WHAT NEEDS TO BE DONE: From the data below, please reproduce exactly everything from the line that contains "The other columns" down to the line that contains "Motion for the", with both ends included.
━━━━━ SUPPLIED MATERIAL ━━━━━
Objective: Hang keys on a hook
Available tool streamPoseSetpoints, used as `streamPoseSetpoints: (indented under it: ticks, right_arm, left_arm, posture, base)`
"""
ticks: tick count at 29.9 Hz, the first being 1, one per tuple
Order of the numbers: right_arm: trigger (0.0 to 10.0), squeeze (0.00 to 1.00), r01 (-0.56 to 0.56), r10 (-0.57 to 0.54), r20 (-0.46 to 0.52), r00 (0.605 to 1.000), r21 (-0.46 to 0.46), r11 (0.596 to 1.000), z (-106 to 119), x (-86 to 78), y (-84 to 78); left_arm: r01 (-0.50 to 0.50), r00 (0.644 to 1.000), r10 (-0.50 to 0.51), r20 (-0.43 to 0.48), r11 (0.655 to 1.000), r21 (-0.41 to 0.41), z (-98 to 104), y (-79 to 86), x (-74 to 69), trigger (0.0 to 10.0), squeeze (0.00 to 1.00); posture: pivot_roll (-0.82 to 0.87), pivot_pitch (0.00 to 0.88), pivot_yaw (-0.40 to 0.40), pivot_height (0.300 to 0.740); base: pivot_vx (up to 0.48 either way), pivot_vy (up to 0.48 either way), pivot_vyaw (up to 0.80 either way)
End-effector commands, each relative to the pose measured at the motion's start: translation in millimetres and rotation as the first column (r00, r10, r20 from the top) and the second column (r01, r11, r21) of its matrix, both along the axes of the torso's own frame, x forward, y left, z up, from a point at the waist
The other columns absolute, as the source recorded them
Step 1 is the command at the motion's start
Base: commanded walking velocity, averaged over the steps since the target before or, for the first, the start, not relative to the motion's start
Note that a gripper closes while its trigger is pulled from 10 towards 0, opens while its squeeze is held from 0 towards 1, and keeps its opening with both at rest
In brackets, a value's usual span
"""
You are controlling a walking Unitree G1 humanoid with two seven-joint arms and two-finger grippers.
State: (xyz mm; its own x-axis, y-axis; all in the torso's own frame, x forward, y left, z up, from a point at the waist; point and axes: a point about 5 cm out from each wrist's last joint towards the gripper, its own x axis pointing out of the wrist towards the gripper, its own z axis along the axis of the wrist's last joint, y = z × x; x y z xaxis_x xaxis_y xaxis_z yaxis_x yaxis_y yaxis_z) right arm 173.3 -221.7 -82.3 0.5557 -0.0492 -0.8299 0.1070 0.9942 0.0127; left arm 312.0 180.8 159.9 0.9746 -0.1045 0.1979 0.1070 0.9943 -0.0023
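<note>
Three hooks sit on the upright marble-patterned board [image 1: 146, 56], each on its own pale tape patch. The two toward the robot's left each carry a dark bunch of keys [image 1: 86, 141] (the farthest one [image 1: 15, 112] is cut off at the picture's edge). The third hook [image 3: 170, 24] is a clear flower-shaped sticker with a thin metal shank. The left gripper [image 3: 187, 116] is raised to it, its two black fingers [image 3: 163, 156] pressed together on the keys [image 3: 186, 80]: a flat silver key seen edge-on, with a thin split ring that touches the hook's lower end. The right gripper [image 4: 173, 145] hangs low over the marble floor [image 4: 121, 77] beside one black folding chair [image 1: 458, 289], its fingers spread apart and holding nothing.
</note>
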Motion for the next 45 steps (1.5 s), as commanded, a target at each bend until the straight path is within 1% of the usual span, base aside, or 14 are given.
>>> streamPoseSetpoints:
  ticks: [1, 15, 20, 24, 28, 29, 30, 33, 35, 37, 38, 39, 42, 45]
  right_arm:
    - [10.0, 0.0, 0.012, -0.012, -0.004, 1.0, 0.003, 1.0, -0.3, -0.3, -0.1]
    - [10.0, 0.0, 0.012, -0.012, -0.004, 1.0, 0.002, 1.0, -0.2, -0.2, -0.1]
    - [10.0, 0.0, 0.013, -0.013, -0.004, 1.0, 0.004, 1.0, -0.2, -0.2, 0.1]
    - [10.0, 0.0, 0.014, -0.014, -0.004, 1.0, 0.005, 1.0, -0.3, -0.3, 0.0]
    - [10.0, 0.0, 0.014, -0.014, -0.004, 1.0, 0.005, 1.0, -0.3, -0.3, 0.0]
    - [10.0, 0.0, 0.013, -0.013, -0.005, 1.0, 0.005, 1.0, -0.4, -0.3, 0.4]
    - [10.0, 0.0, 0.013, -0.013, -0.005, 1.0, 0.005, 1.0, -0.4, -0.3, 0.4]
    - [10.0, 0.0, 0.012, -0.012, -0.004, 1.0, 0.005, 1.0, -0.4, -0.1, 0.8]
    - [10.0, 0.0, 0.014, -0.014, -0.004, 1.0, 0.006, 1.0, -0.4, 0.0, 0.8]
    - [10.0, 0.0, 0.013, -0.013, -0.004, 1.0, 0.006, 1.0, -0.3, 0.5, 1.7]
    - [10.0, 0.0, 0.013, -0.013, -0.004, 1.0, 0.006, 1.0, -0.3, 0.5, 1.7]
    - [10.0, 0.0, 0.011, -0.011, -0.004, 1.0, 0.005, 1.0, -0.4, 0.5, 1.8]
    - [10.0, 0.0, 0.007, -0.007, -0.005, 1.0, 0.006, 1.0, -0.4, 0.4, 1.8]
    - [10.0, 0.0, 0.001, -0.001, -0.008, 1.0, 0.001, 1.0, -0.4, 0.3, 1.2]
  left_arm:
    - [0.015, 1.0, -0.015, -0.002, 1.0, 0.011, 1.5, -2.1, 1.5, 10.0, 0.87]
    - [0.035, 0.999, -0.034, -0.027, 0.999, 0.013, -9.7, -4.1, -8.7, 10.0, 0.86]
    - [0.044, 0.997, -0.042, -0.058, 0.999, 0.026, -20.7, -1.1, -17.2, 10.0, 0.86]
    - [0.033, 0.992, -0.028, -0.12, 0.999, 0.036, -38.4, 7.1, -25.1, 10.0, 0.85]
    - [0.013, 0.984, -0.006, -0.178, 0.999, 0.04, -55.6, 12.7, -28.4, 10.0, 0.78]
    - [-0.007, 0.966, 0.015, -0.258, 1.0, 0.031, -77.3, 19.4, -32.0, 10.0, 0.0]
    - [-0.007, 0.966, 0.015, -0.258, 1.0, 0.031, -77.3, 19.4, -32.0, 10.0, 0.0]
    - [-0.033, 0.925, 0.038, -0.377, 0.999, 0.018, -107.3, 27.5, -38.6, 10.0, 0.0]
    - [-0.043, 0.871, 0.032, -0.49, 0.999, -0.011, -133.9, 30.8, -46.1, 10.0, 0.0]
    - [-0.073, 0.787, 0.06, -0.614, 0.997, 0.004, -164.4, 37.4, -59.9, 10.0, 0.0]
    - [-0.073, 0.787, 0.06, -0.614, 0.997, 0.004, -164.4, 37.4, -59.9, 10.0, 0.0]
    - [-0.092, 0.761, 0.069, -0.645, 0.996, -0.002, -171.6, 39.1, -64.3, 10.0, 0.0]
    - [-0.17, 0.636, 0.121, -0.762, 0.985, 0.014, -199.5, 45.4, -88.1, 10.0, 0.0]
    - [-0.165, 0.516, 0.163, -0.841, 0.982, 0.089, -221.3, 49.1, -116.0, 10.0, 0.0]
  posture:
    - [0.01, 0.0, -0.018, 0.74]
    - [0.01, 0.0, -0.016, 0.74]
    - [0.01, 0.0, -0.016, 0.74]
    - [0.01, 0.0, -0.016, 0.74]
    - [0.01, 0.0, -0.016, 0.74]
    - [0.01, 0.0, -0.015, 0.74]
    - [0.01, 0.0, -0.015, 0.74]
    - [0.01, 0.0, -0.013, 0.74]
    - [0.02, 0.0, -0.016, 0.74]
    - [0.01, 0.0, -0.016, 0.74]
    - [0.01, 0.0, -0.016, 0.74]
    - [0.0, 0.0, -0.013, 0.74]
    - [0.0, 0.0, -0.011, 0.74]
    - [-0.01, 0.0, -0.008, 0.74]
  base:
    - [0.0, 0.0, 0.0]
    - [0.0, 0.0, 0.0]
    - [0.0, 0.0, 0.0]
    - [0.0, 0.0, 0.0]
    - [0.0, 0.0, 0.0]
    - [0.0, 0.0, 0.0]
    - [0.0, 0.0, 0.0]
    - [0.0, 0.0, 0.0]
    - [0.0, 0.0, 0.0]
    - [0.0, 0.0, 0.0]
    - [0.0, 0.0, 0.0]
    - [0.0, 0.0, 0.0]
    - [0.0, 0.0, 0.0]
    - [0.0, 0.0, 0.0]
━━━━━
ANSWER TO THIS EXERCISE:
The other columns absolute, as the source recorded them
Step 1 is the command at the motion's start
Base: commanded walking velocity, averaged over the steps since the target before or, for the first, the start, not relative to the motion's start
Note that a gripper closes while its trigger is pulled from 10 towards 0, opens while its squeeze is held from 0 towards 1, and keeps its opening with both at rest
In brackets, a value's usual span
"""
You are controlling a walking Unitree G1 humanoid with two seven-joint arms and two-finger grippers.
State: (xyz mm; its own x-axis, y-axis; all in the torso's own frame, x forward, y left, z up, from a point at the waist; point and axes: a point about 5 cm out from each wrist's last joint towards the gripper, its own x axis pointing out of the wrist towards the gripper, its own z axis along the axis of the wrist's last joint, y = z × x; x y z xaxis_x xaxis_y xaxis_z yaxis_x yaxis_y yaxis_z) right arm 173.3 -221.7 -82.3 0.5557 -0.0492 -0.8299 0.1070 0.9942 0.0127; left arm 312.0 180.8 159.9 0.9746 -0.1045 0.1979 0.1070 0.9943 -0.0023
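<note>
Three hooks sit on the upright marble-patterned board [image 1: 146, 56], each on its own pale tape patch. The two toward the robot's left each carry a dark bunch of keys [image 1: 86, 141] (the farthest one [image 1: 15, 112] is cut off at the picture's edge). The third hook [image 3: 170, 24] is a clear flower-shaped sticker with a thin metal shank. The left gripper [image 3: 187, 116] is raised to it, its two black fingers [image 3: 163, 156] pressed together on the keys [image 3: 186, 80]: a flat silver key seen edge-on, with a thin split ring that touches the hook's lower end. The right gripper [image 4: 173, 145] hangs low over the marble floor [image 4: 121, 77] beside one black folding chair [image 1: 458, 289], its fingers spread apart and holding nothing.
</note>
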Motion for the next 45 steps (1.5 s), as commanded, a target at each bend until the straight path is within 1% of the usual span, base aside, or 14 are given.

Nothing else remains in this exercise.